**What is needed**:
Keeping every word in place, write out the entries that come next.

**Provided data**:

◇ ◇ ◇ ◇ ◇ ◇ ◇

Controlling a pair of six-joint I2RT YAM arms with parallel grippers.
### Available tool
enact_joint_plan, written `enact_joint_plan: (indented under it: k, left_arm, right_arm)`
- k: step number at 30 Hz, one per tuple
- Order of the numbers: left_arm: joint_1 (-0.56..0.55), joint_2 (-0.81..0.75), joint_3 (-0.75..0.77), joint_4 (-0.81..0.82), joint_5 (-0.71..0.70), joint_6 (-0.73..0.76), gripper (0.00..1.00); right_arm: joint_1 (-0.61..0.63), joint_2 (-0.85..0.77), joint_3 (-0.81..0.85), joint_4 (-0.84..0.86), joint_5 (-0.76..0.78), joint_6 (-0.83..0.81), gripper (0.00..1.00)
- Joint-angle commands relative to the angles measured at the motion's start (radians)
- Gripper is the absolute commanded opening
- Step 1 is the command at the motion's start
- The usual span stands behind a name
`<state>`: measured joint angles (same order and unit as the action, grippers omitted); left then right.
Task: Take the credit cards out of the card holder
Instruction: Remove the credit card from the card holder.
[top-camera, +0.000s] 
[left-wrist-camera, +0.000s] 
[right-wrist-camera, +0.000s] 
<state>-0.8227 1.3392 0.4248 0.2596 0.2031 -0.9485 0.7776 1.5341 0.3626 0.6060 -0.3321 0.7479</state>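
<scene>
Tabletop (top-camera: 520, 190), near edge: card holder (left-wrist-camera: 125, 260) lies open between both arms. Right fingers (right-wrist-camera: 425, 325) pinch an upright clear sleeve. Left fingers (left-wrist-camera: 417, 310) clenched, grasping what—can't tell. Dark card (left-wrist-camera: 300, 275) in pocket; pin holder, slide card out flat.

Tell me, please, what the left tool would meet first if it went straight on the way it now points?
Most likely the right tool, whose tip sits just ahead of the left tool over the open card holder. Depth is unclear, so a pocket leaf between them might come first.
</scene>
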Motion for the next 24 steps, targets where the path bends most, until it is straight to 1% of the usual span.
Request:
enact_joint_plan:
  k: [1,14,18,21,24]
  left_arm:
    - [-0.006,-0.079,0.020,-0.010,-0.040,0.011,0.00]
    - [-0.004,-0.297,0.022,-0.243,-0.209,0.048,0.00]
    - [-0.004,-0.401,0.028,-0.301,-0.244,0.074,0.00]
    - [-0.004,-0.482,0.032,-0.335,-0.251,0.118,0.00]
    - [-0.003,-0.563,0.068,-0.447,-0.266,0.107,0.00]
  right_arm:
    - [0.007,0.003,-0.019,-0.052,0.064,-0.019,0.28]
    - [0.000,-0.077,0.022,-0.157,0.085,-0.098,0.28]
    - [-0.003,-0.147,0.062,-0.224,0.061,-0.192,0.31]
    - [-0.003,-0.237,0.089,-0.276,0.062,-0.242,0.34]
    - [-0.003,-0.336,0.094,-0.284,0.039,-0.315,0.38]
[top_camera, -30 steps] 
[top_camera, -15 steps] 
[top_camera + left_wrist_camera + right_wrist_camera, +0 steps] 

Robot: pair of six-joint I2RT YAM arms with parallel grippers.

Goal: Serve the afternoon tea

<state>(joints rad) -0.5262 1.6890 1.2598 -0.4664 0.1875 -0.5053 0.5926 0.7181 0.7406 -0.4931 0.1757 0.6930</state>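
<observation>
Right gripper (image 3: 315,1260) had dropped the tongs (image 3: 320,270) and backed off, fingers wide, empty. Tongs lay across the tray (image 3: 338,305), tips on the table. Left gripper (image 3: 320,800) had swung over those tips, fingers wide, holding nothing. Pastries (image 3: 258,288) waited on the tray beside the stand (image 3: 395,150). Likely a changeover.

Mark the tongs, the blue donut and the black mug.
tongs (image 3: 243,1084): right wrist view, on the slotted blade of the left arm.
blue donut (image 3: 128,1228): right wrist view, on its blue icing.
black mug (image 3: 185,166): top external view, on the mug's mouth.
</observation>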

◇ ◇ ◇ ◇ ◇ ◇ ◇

**Response for this exercise**:
Controlling a pair of six-joint I2RT YAM arms with parallel grippers.
### Available tool
enact_joint_plan, written `enact_joint_plan: (indented under it: k, left_arm, right_arm)`
- k: step number at 30 Hz, one per tuple
- Order of the numbers: left_arm: joint_1 (-0.56..0.55), joint_2 (-0.81..0.75), joint_3 (-0.75..0.77), joint_4 (-0.81..0.82), joint_5 (-0.71..0.70), joint_6 (-0.73..0.76), gripper (0.00..1.00); right_arm: joint_1 (-0.61..0.63), joint_2 (-0.85..0.77), joint_3 (-0.81..0.85), joint_4 (-0.84..0.86), joint_5 (-0.76..0.78), joint_6 (-0.83..0.81), gripper (0.00..1.00)
- Joint-angle commands relative to the angles measured at the motion's start (radians)
- Gripper is the absolute commanded opening
- Step 1 is the command at the motion's start
- The usual span stands behind a name
`<state>`: measured joint angles (same order and unit as the action, grippers omitted); left then right.
Task: Take the credit cards out of the card holder
Instruction: Remove the credit card from the card holder.
[top-camera, +0.000s] 
[left-wrist-camera, +0.000s] 
[right-wrist-camera, +0.000s] 
<state>-0.8227 1.3392 0.4248 0.2596 0.2031 -0.9485 0.7776 1.5341 0.3626 0.6060 -0.3321 0.7479</state>
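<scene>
Tabletop (top-camera: 520, 190), near edge: card holder (left-wrist-camera: 125, 260) lies open between both arms. Right fingers (right-wrist-camera: 425, 325) pinch an upright clear sleeve. Left fingers (left-wrist-camera: 417, 310) clenched, grasping what—can't tell. Dark card (left-wrist-camera: 300, 275) in pocket; pin holder, slide card out flat.

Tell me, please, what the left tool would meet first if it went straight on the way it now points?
Most likely the right tool, whose tip sits just ahead of the left tool over the open card holder. Depth is unclear, so a pocket leaf between them might come first.
</scene>
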Motion for the next 24 steps, targets where the path bends most, until it is straight to 1% of the usual span.
Request:
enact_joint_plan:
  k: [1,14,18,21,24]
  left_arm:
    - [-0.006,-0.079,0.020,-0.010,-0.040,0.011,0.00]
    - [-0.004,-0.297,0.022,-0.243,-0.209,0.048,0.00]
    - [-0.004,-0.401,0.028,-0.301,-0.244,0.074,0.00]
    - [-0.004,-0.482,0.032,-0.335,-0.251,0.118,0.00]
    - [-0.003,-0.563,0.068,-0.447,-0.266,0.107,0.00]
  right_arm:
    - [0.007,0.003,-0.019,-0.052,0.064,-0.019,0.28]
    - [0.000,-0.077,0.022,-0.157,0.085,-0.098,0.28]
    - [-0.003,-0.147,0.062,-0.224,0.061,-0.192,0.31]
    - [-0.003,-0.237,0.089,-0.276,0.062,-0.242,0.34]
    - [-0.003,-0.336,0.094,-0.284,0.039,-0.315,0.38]
[top_camera, -30 steps] 
[top_camera, -15 steps] 
[top_camera + left_wrist_camera + right_wrist_camera, +0 steps] 

Robot: pair of six-joint I2RT YAM arms with parallel grippers.

Goal: Serve the afternoon tea

<state>(joints rad) -0.5262 1.6890 1.2598 -0.4664 0.1875 -0.5053 0.5926 0.7181 0.7406 -0.4931 0.1757 0.6930</state>
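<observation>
Right gripper (image 3: 315,1260) had dropped the tongs (image 3: 320,270) and backed off, fingers wide, empty. Tongs lay across the tray (image 3: 338,305), tips on the table. Left gripper (image 3: 320,800) had swung over those tips, fingers wide, holding nothing. Pastries (image 3: 258,288) waited on the tray beside the stand (image 3: 395,150). Likely a changeover.

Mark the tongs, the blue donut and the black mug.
tongs (image 3: 243,1084): right wrist view, on the slotted blade of the left arm.
blue donut (image 3: 128,1228): right wrist view, on its blue icing.
black mug (image 3: 185,166): top external view, on the mug's mouth.
</observation>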

There is nothing more to the answer.